CMS Meaningful Use NPRMCMS and ONC published an NPRM on May 20 regarding Meaningful Use

An NPRM is a notice of proposed rule making and serves as a public notice issued by law when one of the independent agencies of the United States government wishes to add, remove, or change a rule or regulation as part of the rulemaking process. It includes a period of public comment.

If finalized, the NPRM would:

  1. Allow providers to meet meaningful use with EHRs certified to the 2011 or the 2014 Edition criteria, or a combination of both Editions in 2014.
  2. Require providers to report using 2014 Edition CEHRT for 2015 EHR Reporting Period.
  3. Extend Stage 2 through 2016 (2014, 2015 and 2016).
  4. Allow Stage 2 providers to attest to the Stage 1 Objectives.
  5. Probably not become law until September. 

If finalized, MediTouch Users would have the following options for Meaningful Use:

  1. Regardless of what stage you were projected to attest for in 2014, any MediTouch user could attest to the 2014 Definition Stage 1 objectives and 2014 CQMs should this proposed rule become law.
  2. Stage 2 providers would also have the option of attesting to the 2014 Definition Stage 2 objectives and 2014 CQMs.
  3. Regardless of Stage the user must attest to 9 CQMs from 3 domains using the 2014 CQM list.
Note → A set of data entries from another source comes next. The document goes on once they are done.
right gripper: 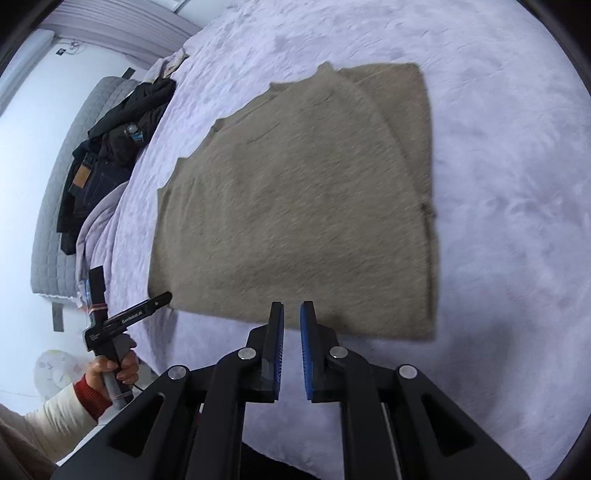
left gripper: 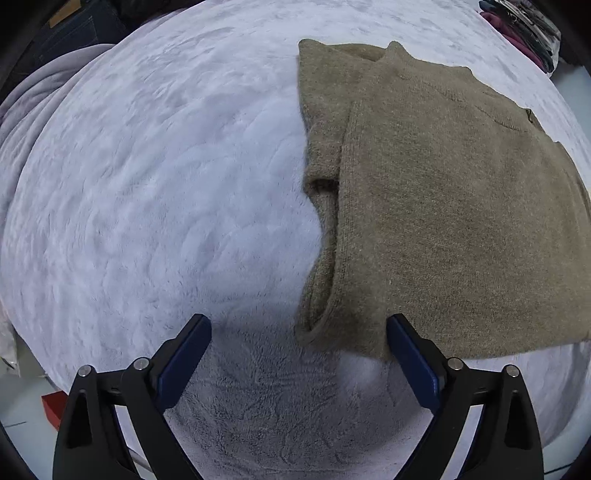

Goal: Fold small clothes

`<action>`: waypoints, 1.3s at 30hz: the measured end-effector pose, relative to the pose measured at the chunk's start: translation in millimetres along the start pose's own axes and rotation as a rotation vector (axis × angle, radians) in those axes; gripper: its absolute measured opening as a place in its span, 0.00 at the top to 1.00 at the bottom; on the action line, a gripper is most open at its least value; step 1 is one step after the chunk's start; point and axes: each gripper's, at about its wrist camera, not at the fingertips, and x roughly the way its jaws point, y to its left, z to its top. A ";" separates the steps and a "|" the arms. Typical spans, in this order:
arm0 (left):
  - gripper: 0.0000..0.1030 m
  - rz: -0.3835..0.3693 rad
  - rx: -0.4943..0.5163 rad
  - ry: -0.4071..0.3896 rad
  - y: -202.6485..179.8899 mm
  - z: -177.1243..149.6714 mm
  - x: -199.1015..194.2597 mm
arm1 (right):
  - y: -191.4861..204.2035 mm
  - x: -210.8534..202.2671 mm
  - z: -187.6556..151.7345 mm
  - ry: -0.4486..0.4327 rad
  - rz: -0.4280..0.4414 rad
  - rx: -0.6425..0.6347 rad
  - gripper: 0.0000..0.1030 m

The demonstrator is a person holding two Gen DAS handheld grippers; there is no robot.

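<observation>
Left wrist view first: the left gripper [left gripper: 299, 325] hangs with its jaws spread wide and holding nothing, just above the fleecy white blanket [left gripper: 147, 184] that covers the bed. The olive-brown knit sweater [left gripper: 443, 206] lies flat ahead and to the right of the jaws, its near hem running across just beyond them; the right-hand blue pad overlaps the hem corner in this view, though whether it touches the knit cannot be told. One sleeve [left gripper: 321, 147] is already folded inward along the sweater's left edge, and the neckline sits at the far end, so the long axis runs away from the camera. Dark clothing [left gripper: 524, 29] is piled at the far right corner of the bed.

Right wrist view: the right gripper [right gripper: 291, 314] has its jaws nearly together, a narrow gap between the blue pads, gripping nothing. The sweater [right gripper: 295, 199] lies directly ahead, its near hem just past the fingertips, collar far and to the left. The picture is slightly blurred. At lower left the left gripper [right gripper: 147, 306] appears, held by a hand [right gripper: 114, 369] in a cream sleeve with a red cuff, poised at the sweater's left hem corner. Both grippers sit near the hem, the left at a corner, the right towards the middle. Beyond the bed are jeans and dark garments [right gripper: 107, 155], a grey quilted headboard [right gripper: 55, 206] and a pale wall.
</observation>
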 end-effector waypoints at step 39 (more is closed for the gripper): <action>0.10 -0.142 -0.027 -0.100 85.7 -0.7 -43.8 | 186.5 221.0 -47.7 0.279 0.218 0.081 0.91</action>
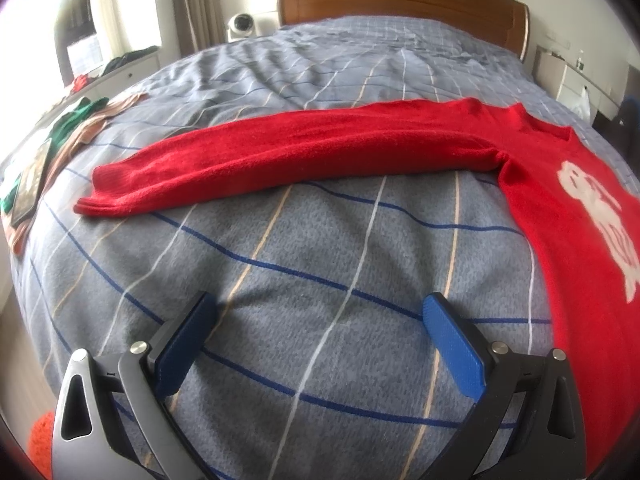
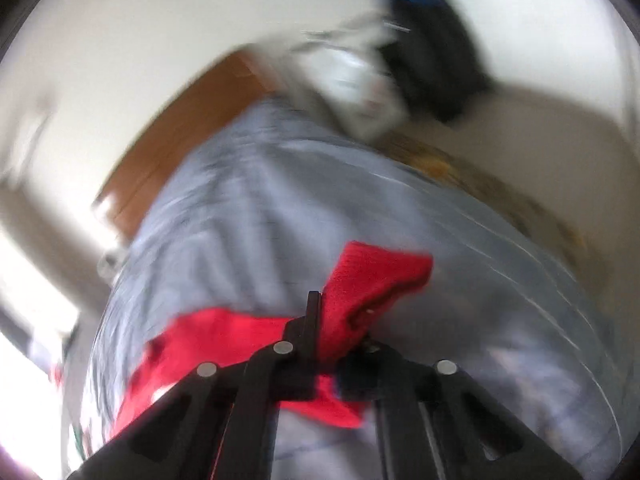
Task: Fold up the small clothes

The Confusion: There is a portion of the proposed rule that infers that the provider will need to attest that they could not “fully implement” all of the functionality of 2014 Edition CEHRT in order to attest to Stage 1 if they were projected to be a Stage 2 provider. There are some providers who want to be certain they understand what “fully implement” really means. 

In the case of a cloud-based software solution, if the vendor (like MediTouch) has delivered the software via web-based interfaces, is that equivalent to “fully implemented”? Would you lose the flexibility of attesting to Stage 1 because MediTouch was among the first group of EHRs certified to the 2014 standard? We think the answer is no.

Many vendors have been contacted by their clients regarding this issue and in turn those vendors have requested that CMS clarify the confusing “fully implement” clause. CMS has a canned response; they refer all vendors to the NPRM. 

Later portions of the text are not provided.